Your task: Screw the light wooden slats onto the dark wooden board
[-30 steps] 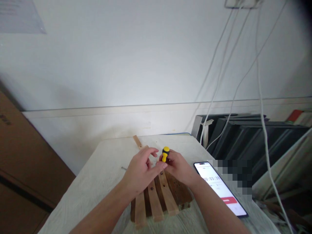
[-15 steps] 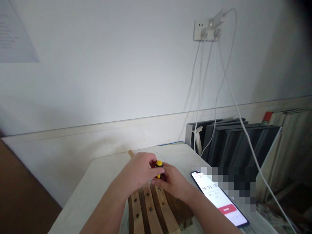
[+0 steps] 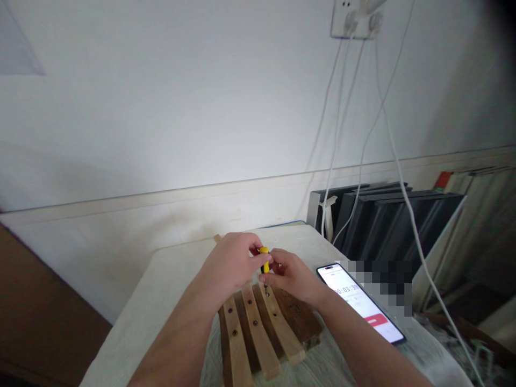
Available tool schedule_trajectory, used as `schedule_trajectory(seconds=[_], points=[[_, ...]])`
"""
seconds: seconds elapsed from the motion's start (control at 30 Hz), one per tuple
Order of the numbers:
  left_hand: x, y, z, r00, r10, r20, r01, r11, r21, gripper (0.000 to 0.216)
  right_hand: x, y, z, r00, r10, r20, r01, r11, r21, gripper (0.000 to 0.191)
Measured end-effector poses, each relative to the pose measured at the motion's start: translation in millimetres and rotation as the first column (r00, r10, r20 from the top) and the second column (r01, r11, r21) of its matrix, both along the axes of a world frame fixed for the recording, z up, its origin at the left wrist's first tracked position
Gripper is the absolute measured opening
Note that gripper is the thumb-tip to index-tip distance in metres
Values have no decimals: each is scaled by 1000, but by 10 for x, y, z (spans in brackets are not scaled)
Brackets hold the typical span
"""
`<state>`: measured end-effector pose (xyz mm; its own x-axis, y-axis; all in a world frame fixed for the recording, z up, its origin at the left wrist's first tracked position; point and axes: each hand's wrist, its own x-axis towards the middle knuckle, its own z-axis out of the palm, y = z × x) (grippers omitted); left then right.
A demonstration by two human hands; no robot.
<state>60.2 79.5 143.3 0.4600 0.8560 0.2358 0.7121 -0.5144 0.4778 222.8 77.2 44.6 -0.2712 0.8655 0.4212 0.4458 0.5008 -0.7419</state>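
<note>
A short yellow-and-black screwdriver (image 3: 264, 260) stands upright with its tip on a screw in a wooden slat assembly (image 3: 262, 333). My left hand (image 3: 229, 264) pinches the yellow top of the handle from the left. My right hand (image 3: 291, 275) grips the lower part of the handle from the right. The assembly is three light slats screwed across darker wood, lying on the white table (image 3: 169, 290) just in front of my hands.
A phone (image 3: 358, 302) with a running timer lies to the right of the slats. A loose wooden strip (image 3: 217, 238) shows behind my left hand. Black panels (image 3: 387, 220) lean against the wall on the right, with white cables (image 3: 379, 123) hanging from a wall socket (image 3: 355, 19).
My left hand went from open beside the screwdriver to pinching its yellow top. The screwdriver now stands on a screw in the slats. The camera view shifted.
</note>
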Motion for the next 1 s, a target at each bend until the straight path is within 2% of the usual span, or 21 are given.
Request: schedule_trajectory(seconds=[0.2,0.3,0.47,0.6,0.73,0.9,1.0], points=[[-2,-12,-12,999,-17,-44,18,999,29,15,11,-28,25,985,137,-107,-133,990,46,11],[-19,-29,-3,999,-10,-43,11,1000,19,19,-4,-34,12,981,110,-160,-116,993,-25,9],[-12,-28,8,995,59,-82,-55,997,47,25,-22,-28,-17,981,14,-191,-36,993,-111,22],[-9,-11,-16,995,27,-94,-22,998,55,22,-1,-28,-15,962,84,-260,-110,990,-87,21],[-25,-15,-26,993,11,-119,-5,999,53,22,12,-22,-16,969,110,-220,-122,992,-39,13],[-25,-59,52,977,85,-195,-77,996,47,34,-4,-23,-25,970,77,-231,-102,990,-100,14],[-12,-81,89,971,83,-224,-79,997,24,32,-10,-25,-35,960,76,-271,-114,985,-128,17]])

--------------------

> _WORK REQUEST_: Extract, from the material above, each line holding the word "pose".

> _RESPONSE FOR THIS EXERCISE_:
Measured end-effector poses, each relative to the pose measured at the motion's start: translation in millimetres and rotation as the first column (r00, r10, r20 from the top) and the second column (r01, r11, r21) of its matrix, both along the axes of a world frame fixed for the recording, z up, its origin at the left wrist's first tracked position
`<state>`: measured end-effector pose (xyz mm; its own x-axis, y-axis; all in a world frame fixed for the recording, z up, its origin at the left wrist's first tracked position; point and axes: each hand's wrist, its own x-axis towards the middle knuckle, its own z-axis out of the palm, y = z × x) (grippers omitted); left then right.

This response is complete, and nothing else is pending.